Exercise instructions:
Set down exactly the lines of the listing below that begin at the one containing "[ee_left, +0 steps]" and end at the last line, both included.

:: Input data ::

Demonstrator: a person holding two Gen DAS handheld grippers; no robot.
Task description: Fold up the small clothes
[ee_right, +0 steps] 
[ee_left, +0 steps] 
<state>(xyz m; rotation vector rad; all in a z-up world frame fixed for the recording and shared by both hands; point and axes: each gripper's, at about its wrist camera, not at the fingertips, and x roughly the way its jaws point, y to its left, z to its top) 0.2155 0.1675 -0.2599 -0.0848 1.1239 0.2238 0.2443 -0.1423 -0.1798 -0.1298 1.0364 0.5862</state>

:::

Written response:
[ee_left, +0 steps] 
<state>(xyz m; rotation vector rad; all in a z-up world frame fixed for the recording and shared by both hands; point and axes: each gripper's, at about its wrist camera, not at the fingertips, and x roughly the way its jaws point, y to its left, z to its top) 0.2155 0.1675 -0.2599 -0.0848 1.1239 0.2238 0.2443 -0.1423 -0.1798 -0.1298 1.0364 0.5862</state>

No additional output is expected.